ABOUT THIS EXERCISE. When the line containing "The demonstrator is" appears in the entries below, begin printing there and stop after the line containing "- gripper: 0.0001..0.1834"; print each of those lines exactly and no other line.

== == ==

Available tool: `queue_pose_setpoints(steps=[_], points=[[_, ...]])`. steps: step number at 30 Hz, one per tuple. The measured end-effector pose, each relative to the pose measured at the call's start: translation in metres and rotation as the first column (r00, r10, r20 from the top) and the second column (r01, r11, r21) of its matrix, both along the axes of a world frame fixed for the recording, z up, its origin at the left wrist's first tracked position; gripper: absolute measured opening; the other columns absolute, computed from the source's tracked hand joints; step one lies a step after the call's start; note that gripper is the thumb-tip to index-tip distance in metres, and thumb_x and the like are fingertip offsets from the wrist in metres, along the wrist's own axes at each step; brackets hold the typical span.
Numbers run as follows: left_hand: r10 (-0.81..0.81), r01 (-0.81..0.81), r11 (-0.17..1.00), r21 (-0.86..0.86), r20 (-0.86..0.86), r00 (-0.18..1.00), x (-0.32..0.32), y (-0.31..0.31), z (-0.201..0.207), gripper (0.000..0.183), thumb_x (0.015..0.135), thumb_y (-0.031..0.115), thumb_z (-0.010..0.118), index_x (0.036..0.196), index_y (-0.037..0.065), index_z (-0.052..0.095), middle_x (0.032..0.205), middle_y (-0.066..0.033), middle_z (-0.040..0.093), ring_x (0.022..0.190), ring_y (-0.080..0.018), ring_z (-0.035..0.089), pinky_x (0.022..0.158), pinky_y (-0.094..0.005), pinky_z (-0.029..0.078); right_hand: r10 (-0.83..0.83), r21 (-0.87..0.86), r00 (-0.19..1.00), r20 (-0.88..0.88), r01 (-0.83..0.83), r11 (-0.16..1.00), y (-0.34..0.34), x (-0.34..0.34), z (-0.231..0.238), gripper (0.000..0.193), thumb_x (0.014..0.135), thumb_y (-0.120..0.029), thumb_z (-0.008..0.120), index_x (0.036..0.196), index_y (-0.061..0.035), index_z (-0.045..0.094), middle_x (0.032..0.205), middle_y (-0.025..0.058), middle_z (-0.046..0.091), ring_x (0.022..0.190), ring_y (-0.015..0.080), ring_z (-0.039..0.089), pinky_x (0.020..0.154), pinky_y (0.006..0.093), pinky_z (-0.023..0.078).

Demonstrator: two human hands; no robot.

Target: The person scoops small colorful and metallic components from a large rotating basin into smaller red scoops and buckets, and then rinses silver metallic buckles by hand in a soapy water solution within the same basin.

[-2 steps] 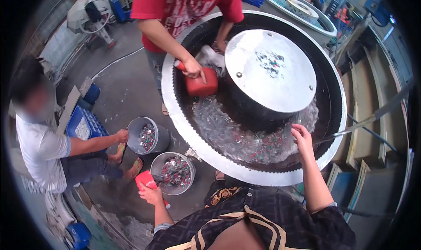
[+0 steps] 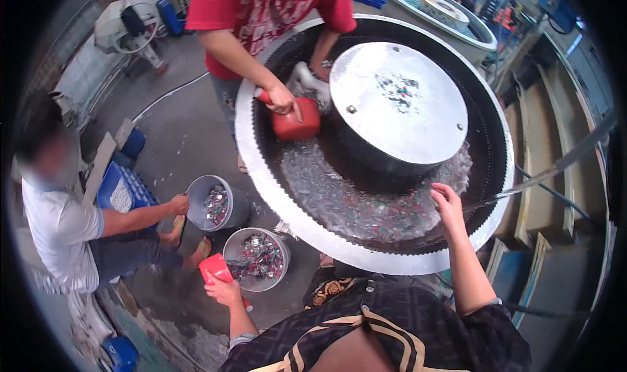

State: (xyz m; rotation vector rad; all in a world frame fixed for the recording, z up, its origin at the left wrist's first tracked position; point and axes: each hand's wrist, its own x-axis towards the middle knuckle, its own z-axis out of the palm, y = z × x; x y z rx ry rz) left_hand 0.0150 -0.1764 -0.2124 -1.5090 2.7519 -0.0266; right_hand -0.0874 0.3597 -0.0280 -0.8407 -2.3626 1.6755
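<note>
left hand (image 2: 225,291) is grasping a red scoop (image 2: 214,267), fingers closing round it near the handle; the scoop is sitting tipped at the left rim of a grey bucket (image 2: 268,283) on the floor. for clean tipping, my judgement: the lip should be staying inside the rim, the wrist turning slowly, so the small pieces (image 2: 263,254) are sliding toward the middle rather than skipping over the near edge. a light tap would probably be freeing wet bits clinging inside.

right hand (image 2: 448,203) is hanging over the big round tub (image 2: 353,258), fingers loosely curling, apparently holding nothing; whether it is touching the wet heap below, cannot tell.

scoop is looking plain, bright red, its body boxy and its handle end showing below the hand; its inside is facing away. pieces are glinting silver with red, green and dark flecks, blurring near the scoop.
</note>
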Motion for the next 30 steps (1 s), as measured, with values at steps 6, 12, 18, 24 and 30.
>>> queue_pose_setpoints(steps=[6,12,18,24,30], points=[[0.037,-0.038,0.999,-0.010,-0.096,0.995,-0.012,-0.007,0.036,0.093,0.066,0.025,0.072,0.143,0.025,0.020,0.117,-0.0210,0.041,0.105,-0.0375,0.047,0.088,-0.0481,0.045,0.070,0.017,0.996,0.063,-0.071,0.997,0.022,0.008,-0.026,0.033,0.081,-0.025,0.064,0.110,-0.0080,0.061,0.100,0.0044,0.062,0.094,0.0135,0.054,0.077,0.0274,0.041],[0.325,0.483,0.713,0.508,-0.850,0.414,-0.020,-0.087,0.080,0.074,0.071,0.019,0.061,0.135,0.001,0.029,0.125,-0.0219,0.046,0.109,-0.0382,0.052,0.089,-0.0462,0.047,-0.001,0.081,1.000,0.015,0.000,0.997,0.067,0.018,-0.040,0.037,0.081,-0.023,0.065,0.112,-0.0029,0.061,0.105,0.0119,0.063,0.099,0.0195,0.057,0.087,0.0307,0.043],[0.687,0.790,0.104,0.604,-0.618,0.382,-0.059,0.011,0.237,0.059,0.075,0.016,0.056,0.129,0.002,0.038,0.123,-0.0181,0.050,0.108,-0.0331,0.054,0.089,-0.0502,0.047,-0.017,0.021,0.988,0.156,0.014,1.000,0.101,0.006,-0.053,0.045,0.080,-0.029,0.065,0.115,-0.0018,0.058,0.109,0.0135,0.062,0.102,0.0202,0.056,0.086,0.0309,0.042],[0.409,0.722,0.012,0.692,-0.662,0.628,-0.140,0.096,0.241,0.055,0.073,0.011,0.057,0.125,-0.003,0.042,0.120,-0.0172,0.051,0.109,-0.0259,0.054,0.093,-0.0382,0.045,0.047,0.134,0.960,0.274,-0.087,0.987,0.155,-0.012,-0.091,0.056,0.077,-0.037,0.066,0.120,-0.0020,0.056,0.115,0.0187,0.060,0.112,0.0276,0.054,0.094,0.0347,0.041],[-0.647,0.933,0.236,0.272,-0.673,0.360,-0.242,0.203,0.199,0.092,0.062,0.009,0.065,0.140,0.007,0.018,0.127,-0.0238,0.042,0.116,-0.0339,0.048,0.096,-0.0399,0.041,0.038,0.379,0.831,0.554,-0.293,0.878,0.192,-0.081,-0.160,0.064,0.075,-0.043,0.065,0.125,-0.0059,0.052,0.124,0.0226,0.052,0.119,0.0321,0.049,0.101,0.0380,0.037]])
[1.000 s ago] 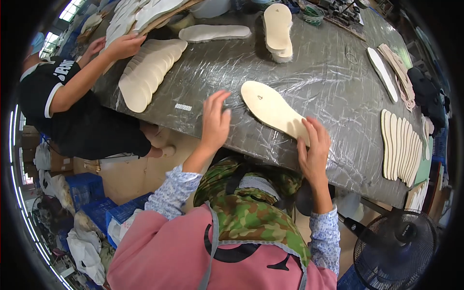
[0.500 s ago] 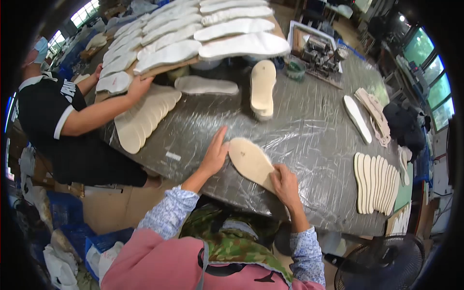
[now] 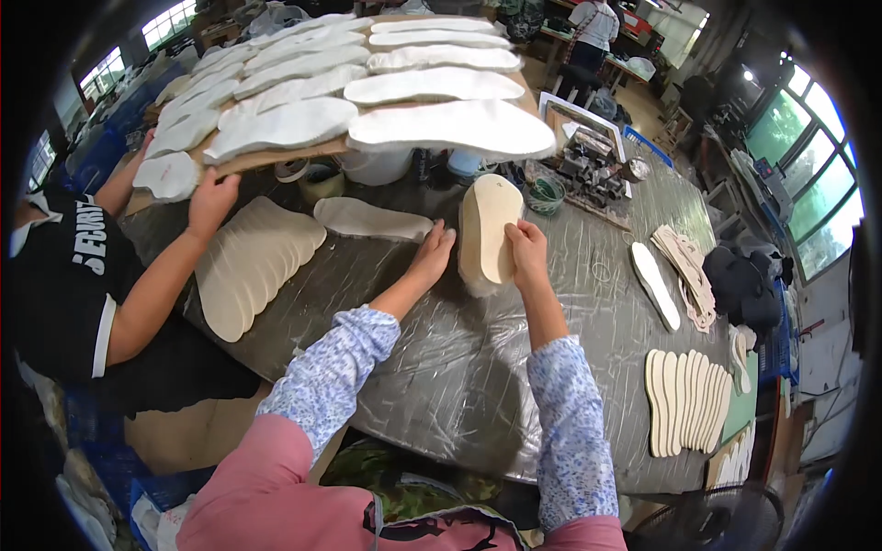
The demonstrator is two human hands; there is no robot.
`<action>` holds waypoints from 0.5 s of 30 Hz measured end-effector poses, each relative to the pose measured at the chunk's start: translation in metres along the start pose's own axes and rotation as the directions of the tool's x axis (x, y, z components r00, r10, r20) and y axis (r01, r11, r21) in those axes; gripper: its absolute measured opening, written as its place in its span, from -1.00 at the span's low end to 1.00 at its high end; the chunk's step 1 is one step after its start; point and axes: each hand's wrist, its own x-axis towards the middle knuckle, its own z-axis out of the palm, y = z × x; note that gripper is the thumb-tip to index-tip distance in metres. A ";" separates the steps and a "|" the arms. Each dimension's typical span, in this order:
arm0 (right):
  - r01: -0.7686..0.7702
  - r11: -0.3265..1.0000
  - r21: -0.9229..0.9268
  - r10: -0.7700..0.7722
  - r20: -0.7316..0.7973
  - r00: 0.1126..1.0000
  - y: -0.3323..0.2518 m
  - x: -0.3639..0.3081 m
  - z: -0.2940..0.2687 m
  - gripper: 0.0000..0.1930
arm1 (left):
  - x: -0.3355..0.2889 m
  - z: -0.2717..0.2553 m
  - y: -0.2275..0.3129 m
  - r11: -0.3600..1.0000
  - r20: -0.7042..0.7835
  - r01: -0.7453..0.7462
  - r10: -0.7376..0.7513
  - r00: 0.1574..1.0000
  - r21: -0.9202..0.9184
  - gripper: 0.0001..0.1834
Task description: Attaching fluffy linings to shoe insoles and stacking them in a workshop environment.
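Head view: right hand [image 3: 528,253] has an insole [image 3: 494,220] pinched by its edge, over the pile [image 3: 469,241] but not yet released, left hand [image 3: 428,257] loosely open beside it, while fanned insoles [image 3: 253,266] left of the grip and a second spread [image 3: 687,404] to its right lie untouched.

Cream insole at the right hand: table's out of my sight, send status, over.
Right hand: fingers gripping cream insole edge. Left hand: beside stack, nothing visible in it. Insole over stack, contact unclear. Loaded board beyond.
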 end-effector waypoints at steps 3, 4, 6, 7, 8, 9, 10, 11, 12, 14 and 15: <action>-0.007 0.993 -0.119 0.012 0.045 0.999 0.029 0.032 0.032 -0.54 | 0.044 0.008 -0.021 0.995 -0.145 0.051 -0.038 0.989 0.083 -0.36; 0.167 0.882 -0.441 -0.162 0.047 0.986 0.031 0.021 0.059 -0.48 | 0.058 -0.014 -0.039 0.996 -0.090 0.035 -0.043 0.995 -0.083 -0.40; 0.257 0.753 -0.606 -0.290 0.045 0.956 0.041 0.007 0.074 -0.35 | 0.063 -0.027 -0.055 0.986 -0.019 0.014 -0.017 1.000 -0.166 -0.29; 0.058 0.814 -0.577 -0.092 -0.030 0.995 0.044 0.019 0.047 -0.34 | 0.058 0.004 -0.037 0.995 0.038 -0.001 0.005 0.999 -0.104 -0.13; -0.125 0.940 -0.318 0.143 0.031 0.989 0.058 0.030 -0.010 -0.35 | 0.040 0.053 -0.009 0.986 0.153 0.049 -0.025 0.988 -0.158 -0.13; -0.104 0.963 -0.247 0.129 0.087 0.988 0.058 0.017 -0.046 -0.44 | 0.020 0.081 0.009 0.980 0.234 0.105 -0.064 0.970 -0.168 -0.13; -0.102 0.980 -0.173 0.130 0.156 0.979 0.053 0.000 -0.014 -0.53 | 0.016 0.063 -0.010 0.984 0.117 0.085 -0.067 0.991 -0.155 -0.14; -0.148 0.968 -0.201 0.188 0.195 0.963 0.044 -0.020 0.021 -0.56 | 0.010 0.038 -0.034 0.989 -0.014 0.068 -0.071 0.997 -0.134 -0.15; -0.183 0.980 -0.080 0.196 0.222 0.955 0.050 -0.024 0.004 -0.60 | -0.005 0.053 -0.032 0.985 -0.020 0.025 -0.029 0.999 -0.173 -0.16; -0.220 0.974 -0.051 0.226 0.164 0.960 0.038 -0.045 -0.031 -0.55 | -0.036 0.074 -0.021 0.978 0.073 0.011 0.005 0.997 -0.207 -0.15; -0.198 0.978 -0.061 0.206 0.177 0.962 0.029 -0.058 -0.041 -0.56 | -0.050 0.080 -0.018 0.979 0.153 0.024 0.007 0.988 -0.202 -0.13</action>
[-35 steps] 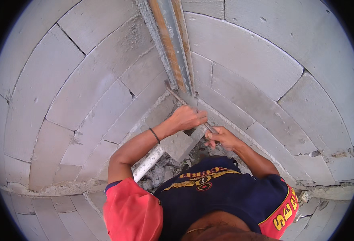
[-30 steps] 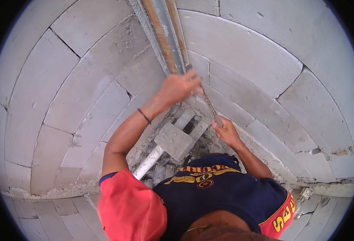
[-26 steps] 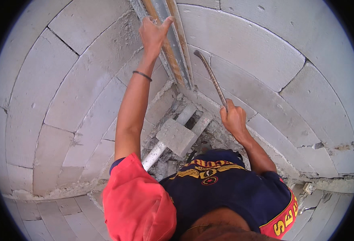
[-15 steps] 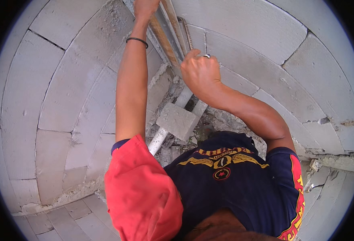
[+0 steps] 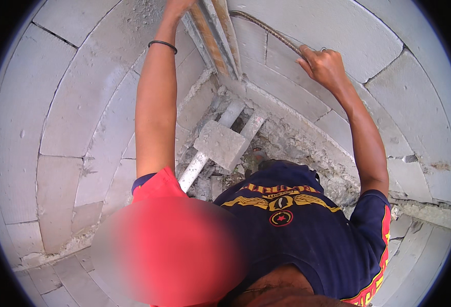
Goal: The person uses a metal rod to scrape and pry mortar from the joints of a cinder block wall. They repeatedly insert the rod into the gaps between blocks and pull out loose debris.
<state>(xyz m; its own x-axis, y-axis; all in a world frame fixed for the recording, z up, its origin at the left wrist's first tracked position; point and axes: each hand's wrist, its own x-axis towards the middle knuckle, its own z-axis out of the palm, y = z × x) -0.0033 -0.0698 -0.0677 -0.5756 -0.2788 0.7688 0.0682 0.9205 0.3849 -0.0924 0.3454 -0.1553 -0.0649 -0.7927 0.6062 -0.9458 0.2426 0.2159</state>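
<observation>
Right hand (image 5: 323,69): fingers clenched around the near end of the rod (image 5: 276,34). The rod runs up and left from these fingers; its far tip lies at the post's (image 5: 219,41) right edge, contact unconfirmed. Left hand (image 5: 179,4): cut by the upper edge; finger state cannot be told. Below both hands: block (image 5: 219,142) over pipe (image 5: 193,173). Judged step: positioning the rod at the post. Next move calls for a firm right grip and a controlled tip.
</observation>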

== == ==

SOLUTION TO THIS EXERCISE.
The demonstrator is two human hands; there is no robot.
`<action>` holds waypoints from 0.5 s of 30 Hz measured end-effector poses, each relative to the pose measured at the chunk's start: translation in metres along the start pose's own axes and rotation as the directions of the tool's x axis (x, y, z components r00, r10, r20) and y axis (r01, r11, r21) in those axes; gripper: its absolute measured opening, written as its place in its span, from -1.00 at the span's low end to 1.00 at its high end; the chunk's step 1 is one step after its start; point and axes: each hand's wrist, its own x-axis towards the middle knuckle, its own z-axis out of the palm, y = z × x; note that gripper is the thumb-tip to index-tip distance in metres. A ";" separates the steps and a "|" the arms. Each dimension's typical span, in this order:
arm0 (right):
  - r01: -0.7686..0.7702
  - r11: -0.3265..1.0000
  - r21: -0.9229..0.9268
  - r10: -0.7700..0.7722
  - r20: -0.7316..0.7973
  - r00: 0.1126..1.0000
  - y: -0.3323..0.2518 m
  - x: -0.3639..0.3081 m
  - z: -0.2940..0.2687 m
  - gripper: 0.0000..0.1930
arm1 (left):
  - x: -0.3355..0.2889 m
  - z: -0.2717..0.2553 m
  - y: -0.2275..0.3129 m
  - r11: -0.3600..1.0000
  - r20: -0.7042..0.7835
  - r01: -0.7453..0.7462
  - r10: -0.7376..0.7513
  - r00: 0.1574..1.0000
  - r21: -0.9202..0.9184
  - gripper: 0.0001..0.1834

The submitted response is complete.